══ STORED DATA
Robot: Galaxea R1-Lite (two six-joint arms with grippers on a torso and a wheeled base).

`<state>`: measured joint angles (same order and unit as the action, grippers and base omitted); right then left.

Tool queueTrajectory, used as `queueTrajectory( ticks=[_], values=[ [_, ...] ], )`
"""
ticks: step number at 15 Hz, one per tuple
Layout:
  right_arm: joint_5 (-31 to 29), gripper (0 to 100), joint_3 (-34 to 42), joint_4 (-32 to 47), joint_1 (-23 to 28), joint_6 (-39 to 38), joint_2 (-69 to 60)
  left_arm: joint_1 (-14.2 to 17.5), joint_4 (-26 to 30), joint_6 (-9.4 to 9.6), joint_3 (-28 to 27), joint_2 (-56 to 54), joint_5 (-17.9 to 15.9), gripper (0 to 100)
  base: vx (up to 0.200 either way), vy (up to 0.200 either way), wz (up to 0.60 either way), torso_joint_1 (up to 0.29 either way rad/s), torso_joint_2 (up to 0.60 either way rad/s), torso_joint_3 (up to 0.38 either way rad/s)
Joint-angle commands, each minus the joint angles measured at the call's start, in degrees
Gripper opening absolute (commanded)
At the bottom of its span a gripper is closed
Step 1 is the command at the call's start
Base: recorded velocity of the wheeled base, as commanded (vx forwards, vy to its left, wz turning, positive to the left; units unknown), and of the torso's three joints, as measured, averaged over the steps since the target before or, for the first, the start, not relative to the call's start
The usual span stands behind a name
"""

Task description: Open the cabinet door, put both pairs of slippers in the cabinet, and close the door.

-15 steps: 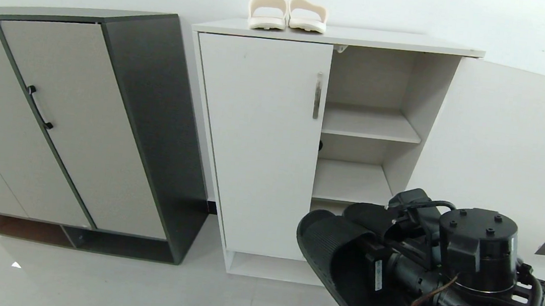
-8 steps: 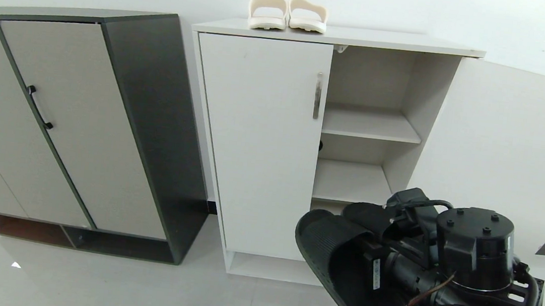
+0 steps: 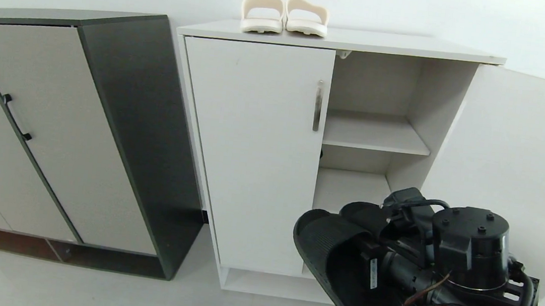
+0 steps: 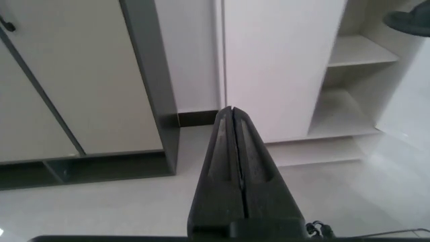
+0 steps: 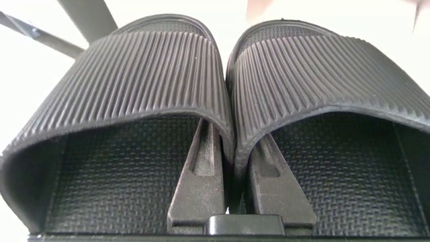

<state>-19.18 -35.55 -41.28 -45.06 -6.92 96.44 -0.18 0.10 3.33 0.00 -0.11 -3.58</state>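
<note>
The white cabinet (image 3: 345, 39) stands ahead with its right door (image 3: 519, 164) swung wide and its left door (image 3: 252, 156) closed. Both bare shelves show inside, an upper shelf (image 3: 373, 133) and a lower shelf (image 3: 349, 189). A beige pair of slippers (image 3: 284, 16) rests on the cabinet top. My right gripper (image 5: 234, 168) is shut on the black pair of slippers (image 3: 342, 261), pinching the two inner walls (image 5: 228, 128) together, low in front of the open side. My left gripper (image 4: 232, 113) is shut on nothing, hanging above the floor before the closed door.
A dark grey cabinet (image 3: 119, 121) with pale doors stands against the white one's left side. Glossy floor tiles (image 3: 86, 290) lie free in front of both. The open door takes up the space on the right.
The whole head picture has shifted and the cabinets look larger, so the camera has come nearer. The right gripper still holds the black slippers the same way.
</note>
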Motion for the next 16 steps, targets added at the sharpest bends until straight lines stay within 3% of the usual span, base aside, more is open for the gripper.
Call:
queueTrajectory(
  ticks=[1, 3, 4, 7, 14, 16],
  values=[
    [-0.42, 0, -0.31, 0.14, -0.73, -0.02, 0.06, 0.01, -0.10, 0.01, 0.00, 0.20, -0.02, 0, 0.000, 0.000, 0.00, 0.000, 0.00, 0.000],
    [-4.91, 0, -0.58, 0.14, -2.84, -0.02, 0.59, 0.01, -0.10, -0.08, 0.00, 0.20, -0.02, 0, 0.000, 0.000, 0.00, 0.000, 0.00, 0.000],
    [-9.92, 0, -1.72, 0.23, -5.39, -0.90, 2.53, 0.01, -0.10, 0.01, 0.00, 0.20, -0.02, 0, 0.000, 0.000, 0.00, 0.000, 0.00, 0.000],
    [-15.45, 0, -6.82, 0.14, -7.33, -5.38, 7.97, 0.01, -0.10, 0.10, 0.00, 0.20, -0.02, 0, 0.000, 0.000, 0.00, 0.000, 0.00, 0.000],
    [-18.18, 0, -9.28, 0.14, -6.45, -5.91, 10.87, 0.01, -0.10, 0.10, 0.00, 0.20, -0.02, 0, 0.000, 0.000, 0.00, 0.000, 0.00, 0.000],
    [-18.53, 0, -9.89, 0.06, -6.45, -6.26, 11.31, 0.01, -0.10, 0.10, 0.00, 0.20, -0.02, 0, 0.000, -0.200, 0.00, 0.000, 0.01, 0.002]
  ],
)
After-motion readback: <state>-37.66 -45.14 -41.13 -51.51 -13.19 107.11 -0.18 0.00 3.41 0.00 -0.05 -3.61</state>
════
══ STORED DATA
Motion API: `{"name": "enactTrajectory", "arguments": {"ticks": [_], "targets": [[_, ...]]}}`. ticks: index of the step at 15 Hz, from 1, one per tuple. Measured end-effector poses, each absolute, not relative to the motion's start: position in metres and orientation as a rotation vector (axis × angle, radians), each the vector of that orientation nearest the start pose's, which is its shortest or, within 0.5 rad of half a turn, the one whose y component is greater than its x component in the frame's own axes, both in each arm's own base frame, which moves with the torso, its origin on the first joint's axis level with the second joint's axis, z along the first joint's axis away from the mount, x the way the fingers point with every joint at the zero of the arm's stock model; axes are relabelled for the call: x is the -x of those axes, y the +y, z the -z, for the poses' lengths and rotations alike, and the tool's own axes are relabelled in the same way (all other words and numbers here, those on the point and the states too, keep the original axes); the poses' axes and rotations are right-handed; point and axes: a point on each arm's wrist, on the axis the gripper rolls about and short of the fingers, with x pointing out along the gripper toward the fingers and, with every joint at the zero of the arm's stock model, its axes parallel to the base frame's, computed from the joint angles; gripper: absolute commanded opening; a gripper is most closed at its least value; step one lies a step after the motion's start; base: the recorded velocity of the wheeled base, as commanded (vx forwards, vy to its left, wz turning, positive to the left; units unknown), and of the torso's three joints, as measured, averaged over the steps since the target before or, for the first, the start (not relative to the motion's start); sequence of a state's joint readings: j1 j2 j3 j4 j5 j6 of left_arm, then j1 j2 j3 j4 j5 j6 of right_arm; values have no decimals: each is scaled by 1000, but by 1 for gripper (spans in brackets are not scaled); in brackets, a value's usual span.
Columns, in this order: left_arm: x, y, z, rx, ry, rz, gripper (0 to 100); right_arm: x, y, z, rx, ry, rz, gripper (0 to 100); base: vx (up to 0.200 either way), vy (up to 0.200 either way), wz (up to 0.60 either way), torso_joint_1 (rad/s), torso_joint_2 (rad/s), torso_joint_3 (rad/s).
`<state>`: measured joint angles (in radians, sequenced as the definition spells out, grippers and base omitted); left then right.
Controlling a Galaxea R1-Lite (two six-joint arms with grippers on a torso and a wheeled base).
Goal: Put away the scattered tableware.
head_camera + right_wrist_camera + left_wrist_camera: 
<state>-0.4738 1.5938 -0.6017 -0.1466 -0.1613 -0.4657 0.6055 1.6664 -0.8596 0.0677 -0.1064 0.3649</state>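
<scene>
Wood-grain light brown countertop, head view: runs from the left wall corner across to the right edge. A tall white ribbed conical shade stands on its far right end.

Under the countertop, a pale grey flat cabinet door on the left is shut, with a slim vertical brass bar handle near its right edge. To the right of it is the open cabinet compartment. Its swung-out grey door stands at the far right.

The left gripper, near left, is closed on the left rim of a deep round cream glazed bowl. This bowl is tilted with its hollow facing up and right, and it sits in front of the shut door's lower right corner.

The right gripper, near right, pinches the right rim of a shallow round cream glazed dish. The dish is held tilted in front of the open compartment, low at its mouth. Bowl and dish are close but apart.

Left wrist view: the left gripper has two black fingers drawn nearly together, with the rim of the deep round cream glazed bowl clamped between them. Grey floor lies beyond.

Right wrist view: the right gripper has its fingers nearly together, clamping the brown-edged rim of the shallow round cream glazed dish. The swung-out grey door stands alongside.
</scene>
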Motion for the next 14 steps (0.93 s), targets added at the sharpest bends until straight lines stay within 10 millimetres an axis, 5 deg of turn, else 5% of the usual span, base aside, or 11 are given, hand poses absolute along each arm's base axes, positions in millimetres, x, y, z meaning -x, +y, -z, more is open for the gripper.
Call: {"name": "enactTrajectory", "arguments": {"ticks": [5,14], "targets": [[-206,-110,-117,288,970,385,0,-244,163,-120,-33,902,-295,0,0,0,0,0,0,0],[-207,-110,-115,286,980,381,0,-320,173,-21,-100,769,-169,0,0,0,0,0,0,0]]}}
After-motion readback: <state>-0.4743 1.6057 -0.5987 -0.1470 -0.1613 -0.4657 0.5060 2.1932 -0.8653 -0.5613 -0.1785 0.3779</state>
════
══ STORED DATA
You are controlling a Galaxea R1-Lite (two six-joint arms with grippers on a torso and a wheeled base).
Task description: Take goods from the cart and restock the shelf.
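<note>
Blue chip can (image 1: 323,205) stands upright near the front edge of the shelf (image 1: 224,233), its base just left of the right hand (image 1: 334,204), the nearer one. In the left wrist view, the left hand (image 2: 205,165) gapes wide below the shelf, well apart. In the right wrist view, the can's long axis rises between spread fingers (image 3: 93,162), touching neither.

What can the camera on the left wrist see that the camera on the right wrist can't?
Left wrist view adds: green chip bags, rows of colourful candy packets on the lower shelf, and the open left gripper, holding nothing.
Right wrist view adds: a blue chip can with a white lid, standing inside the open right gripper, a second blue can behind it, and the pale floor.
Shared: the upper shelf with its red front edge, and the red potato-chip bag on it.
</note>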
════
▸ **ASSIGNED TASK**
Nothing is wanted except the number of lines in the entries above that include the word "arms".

▸ **TASK ANSWER**
3